И Эвридике штатскую одежду,
ведь не вести же в люди в униформе.
(Гермесу пусть слегка подаст надежду,
чтоб документы побыстрей оформил.)

И надо песнь писать на вкус собачий,
чтоб усыпить треглавого, и надо
другую песнь – как справиться с задачей? –
разжалобить Эриний, девок Ада.

Но в путь. Где лира, чемодан и паспорт?
Почти бегом, не опоздать на поезд.
Вот, нервничал, забыл зубную пасту.
Но ничего, в вагоне успокоюсь.

ЭПИТАФИЯ

Не насмешка ли?
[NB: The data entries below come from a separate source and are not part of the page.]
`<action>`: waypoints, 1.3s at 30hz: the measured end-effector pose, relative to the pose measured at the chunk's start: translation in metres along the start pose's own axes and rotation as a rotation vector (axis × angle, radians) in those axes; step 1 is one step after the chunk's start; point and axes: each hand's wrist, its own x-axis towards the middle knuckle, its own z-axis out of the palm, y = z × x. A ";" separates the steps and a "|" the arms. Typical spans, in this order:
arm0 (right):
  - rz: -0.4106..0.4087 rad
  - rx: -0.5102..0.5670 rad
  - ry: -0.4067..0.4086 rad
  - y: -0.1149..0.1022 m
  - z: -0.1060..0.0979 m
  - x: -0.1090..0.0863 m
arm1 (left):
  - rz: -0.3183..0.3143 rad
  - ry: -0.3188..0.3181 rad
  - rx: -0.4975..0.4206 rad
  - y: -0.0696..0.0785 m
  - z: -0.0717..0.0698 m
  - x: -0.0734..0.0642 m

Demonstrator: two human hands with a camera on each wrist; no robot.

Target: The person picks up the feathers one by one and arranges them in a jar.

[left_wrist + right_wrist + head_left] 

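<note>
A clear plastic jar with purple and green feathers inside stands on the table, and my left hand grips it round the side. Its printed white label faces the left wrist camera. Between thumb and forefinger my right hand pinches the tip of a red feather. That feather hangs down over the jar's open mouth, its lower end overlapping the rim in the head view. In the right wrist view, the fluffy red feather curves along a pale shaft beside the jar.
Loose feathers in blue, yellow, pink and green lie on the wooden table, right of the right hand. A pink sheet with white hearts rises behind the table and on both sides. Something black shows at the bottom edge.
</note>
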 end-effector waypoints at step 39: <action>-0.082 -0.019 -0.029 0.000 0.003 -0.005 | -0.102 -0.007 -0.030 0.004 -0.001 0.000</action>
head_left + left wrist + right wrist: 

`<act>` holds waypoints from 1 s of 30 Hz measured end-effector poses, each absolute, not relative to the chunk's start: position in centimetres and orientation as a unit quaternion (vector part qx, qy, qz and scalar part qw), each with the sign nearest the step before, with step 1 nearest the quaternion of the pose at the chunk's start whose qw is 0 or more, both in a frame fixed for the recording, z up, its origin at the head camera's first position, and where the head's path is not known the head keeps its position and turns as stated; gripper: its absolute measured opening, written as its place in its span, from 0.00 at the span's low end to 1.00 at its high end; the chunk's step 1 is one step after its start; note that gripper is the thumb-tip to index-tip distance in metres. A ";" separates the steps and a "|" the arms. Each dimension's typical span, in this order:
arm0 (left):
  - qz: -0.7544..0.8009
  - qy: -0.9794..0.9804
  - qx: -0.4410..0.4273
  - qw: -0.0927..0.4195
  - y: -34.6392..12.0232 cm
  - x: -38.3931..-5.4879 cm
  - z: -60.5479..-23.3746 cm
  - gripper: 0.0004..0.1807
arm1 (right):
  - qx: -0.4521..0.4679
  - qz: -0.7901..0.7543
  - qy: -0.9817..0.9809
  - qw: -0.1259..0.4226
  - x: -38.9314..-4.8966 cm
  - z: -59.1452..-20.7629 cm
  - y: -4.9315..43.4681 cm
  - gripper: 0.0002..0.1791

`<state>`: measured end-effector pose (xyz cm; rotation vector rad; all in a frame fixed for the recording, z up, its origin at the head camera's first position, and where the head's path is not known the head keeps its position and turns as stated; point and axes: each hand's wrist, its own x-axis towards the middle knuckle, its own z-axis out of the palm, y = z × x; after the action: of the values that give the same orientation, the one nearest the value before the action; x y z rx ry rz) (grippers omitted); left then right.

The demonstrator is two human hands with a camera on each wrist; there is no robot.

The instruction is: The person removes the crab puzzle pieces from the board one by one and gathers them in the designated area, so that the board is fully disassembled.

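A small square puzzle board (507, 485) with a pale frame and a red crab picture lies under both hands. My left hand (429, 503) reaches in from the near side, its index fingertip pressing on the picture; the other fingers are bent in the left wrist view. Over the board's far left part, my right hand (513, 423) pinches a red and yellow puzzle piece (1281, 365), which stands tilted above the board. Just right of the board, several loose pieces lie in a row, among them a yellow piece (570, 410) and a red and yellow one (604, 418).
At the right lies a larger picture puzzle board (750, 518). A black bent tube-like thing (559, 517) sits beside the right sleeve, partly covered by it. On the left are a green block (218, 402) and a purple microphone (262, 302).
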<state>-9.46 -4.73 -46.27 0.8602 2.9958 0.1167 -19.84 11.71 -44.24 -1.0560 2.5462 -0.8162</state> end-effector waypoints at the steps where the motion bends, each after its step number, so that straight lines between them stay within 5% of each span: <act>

Нет, не смешно, не насмешка,
изменяет мне жизнь, шевеля некрасивым лицом
сладкоежки.
С собачонкою злобной всю ночь я сражался.
Насмерть я бы убил ее, если бы сон продолжался.
Жадный, с желтым лицом я руками хватаюсь
за книги.
Выбор страшен.
Он страшно велик –
всевозможных оттенков его составляют вериги.
День проходит, величав как язычник, как жрец кровожадного бога.
Он спокоен и страшен, и даже картавит немного.
Где конец путешествию в поле, и с поля, и в поле,
пресловутой свободе страдать,
закаляя свободную волю.
Подставляет мне хилые плечи Хирон,
хромоногий кентавр мой, анапест. 
Но к труду,
ибо надо успеть до конца похорон,
дабы знать, для кого же я высек надгробную надпись.

ДОРОГА

Ты еще раз успеешь взглянуть на дорогу,
по которой уводит, уносит, уходит тебя
колыхая, громадная эта подвода.
Пятиногая спутница.
О всевышняя спица тревоги – судьба.
Привокзальная песня колес.
По ступицу струится тоска,
и я вязну мучительной мазью колесной
в идиллической идиотии дороги,
в мутном взоре одра,
и во вздрогнувшем веке возницы.
Я оставлен, отправлен, отравлен...
О любимая,
маленький сфинкс пустоты,
целый год я отгадывал горечь и горечь,
и горечь.
Стали горькими губы мои,
и глаза мои горькими стали,
и кончики пальцев почернели от горя.
Мимо, мимо, любимая,
мимо твоих многочисленных спален,
мимо грез твоих тусклых,
мимо радости бедной и бедности грязной,
одеяло сиротства как пес за тобой я носил.
– Некрасивая правда, прости, –
грузный грех ухмыляясь сидит на пороге,
на лице твоем жирные ноги скрестив.

Но ничуть.
Эти люди нисколько не плохи,
и когда они пьяны и слепы,
и когда они зрячи и злобны.
Их самки уродливы и бесчестны,
но любая из них непорочной невестой была,
и была бестелесна.
Мой анапест.
Тычинка и пестик, цветочное оплодотворенье.
Где ты, о мое озеро,
зеркало чистой, чистой воды.
Как хотел бы я тысячекратно в тебе отразиться,
принести тебе сладкую каплю свою
и излить ее в животворящие воды.
Только спереди пусто, а сзади пасется
исхудалое, грязное стадо дороги.
Где ты, мой Аниен?
Где вы, воды две тысячи лет не стареющей Девы?
Напоите же розовой влагою стадо.
Дай и мне из груди твоей, Дева, святое испить
молоко.

Кропотливо как крот свое прошлое я разрываю.
Как я жажду найти свою мошку отрады
в потном теле твоем – нелюбимая правда,
прости.
И опять повторяю сначала я поиск, и поиск
устремляется в недра недреманной,
всегда на сносях, никак не родящей судьбы.
Что я кинул тебе, соглядатай мой,
женщину, кость ли,
отчего тебе плохо, отчего ты не можешь найти
в терпеливом и терпком от вечного мускуса теле
то, чего не терял я,
но помыслил теперь отыскать.
Поцелуй меня теплым своим поцелуем,
объясни, что не там я ищу и не то,
в крутобедрые сумерки,
в лоб залысевшего неба,
или в низкую ночь – но куда-нибудь мне укажи!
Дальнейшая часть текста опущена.